- **What to do**:
Please find the number of lines in the material below where the string "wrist" occurs, and give only that number.

┌─ Provided data

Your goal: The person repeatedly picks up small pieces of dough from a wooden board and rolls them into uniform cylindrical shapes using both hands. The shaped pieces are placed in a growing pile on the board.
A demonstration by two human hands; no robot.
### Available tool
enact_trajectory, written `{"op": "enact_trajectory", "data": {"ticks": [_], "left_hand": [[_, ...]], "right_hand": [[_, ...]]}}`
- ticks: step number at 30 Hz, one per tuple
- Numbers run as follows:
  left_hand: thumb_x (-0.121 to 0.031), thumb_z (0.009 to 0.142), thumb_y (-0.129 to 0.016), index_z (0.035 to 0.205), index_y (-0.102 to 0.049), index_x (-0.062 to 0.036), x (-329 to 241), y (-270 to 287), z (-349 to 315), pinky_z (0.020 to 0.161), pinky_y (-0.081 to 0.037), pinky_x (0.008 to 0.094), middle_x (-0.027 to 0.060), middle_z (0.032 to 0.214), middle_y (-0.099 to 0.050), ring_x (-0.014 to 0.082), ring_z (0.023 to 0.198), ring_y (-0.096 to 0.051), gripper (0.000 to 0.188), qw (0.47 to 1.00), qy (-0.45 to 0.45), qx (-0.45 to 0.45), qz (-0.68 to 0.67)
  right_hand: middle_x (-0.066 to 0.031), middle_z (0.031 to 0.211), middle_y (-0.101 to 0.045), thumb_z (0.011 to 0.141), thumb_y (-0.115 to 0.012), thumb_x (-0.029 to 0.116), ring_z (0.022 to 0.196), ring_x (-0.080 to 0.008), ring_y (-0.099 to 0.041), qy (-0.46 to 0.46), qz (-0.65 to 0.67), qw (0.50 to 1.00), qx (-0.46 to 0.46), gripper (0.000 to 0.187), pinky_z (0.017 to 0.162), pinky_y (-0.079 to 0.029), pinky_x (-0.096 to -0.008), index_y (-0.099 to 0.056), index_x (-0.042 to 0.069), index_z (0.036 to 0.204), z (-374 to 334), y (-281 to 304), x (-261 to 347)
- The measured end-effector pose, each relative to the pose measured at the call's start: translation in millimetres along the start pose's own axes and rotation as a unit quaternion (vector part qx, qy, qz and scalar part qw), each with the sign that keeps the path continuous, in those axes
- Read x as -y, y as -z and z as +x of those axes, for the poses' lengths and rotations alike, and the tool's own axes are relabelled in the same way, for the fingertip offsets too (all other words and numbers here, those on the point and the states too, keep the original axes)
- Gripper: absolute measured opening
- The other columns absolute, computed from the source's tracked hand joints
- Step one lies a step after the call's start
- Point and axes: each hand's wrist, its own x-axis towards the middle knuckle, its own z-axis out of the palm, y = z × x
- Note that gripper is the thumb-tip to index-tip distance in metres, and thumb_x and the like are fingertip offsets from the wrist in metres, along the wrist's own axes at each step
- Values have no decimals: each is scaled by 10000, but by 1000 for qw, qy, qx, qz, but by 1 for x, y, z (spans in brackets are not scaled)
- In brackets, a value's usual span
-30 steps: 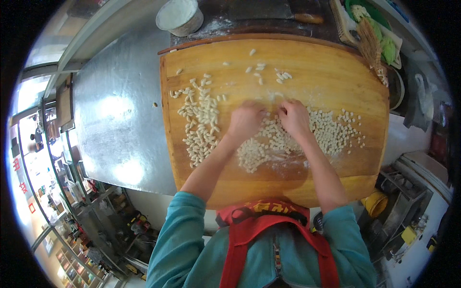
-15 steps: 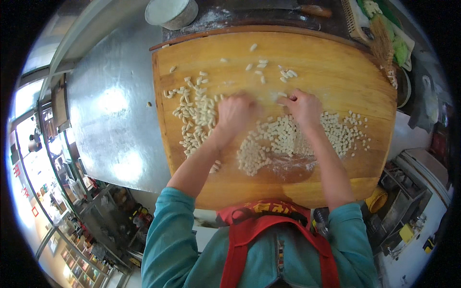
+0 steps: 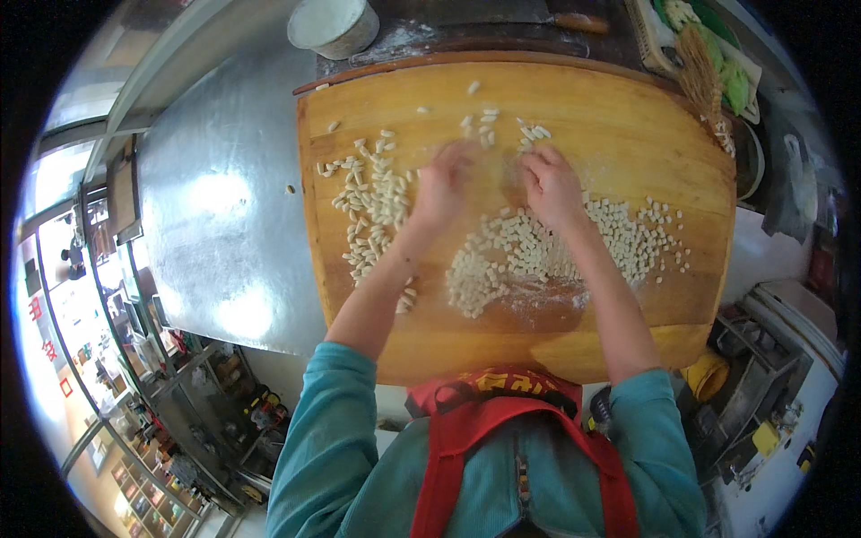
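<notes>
Over the middle of a wooden board (image 3: 610, 108), my left hand (image 3: 439, 186) is smeared by motion, so its fingers do not show clearly. Beside it, my right hand (image 3: 551, 186) has its fingers curled and pressed together; whatever they hold is hidden. Small pale dough cubes (image 3: 529, 247) lie in a wide heap below my right hand. Longer, rounded dough pieces (image 3: 381, 202) are scattered to the left of my left hand. A few more of these lie past my fingertips, including a small cluster (image 3: 535, 131) just beyond the right hand.
Loose flour (image 3: 543, 296) dusts the board's near part. Behind the board stand a white tub (image 3: 334, 27) and a wooden-handled cleaver (image 3: 581, 22). At the far right are a straw brush (image 3: 701, 76) and a basket (image 3: 647, 36). A metal tabletop (image 3: 215, 215) adjoins the left edge.
Both hands have moved a little farther over the board, and the right one has also come slightly left. The pale piece seen at my right fingertips is now out of sight.
</notes>
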Motion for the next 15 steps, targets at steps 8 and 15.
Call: {"op": "enact_trajectory", "data": {"ticks": [8, 15], "left_hand": [[-108, 774, -639, 945, -636, -37, 31, 7, -18, 718, -518, 400, 130, 921, -621, 324, 821, -610, 186, 901, -179, 168, 356], [-149, 791, -634, 925, -662, -37, 27, 2, -11, 717, -515, 401, 141, 878, -625, 325, 826, -616, 177, 924, -161, 123, 325]], "right_hand": [[-166, 837, -650, 760, -648, 123, 908, -335, -597, 57, -88, 987, 123, 148, 813, -488, -429, -669, 7, 849, -19, -19, 1], [-166, 793, -647, 738, -689, 178, 853, -340, -603, -3, -74, 996, 49, 158, 757, -490, -436, -676, 21, 759, -19, -8, -3]]}}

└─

- **Exercise response**:
2